Walk therapy does have some unique considerations pertaining to confidentiality. The limits of confidentiality, in general and unique to walk therapy, are outlined in my consent form and discussed in person. If there are significant concerns about being identified or listened to in a public space, walk therapy is not recommended.
For clients without these concerns, I still address any questions. One of the most common is how to handle a walking into someone known on the path (therapist or client). This response is best handled before we start our process. Some clients feel comfortable stating our roles if we are stopped by someone familiar to them on our walk. For others, introducing a therapist as a “friend” and moving on may be preferred. Given that we walk on a low-traffic path, the likelihood of either is low. However, predicting and processing ahead of time is the best and most ethical approach.
In addition, sometimes there may be need to find privacy in our sessions, away from the path. Occasionally, we may take a break from being outdoors and move to the office. Importantly, these decisions are made collaboratively between therapist and client.
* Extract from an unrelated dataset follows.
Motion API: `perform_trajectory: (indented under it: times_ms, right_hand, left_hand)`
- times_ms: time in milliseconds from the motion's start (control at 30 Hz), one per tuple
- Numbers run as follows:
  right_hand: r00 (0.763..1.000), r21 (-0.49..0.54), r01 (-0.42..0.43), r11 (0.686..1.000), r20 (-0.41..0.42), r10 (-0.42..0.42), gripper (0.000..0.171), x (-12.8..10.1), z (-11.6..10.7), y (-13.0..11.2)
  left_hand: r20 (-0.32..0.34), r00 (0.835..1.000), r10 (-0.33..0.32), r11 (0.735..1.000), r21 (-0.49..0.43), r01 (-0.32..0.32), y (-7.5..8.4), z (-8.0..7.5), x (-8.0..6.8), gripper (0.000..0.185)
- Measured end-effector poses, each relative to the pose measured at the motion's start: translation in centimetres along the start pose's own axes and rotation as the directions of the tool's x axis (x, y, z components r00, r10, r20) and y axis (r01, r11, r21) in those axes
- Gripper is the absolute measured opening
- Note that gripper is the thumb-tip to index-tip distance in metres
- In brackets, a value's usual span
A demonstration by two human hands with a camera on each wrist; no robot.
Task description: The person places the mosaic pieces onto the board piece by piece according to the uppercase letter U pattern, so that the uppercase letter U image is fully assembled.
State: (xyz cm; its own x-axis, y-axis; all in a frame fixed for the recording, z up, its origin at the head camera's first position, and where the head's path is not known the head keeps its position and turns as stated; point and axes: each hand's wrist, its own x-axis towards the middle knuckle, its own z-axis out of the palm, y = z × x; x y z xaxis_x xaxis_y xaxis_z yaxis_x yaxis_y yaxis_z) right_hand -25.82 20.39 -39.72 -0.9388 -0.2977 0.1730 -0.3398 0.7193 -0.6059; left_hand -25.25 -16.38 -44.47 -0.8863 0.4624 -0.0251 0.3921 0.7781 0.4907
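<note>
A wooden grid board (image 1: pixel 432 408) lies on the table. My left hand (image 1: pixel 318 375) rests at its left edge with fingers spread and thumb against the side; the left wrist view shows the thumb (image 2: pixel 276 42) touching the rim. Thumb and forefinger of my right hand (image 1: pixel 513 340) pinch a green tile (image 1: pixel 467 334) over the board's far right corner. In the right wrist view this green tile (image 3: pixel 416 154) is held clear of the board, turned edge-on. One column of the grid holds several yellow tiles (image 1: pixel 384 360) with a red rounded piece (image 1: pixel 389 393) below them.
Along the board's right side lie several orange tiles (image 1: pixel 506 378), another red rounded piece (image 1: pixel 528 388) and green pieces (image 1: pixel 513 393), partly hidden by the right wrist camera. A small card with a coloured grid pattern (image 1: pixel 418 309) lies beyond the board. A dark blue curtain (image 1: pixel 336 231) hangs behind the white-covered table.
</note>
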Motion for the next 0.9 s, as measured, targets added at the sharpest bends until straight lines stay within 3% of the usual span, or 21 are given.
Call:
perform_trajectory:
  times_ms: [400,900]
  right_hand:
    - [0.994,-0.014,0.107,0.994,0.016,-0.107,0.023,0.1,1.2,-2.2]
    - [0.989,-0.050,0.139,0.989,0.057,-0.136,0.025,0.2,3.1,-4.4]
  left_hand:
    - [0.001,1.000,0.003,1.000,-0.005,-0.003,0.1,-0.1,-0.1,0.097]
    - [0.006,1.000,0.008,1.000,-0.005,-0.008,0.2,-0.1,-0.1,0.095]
As outlined in my consent form, prospective clients need to ensure they are in good physical condition for exercise. Our walks are not rigorous, but we are exercising and others do move quickly on the path.
While accidents or health emergencies are unlikely, clients need to be aware (and consent to) a lack of liability I can provide for accidents or health related incidents. This includes the unlikely event of injury stemming from accidents with others (occasional bikers for example) or other health emergencies.
If there are any fears or uncertainty of a prospective client’s health status being sufficient to engage in walk therapy — another format is recommended.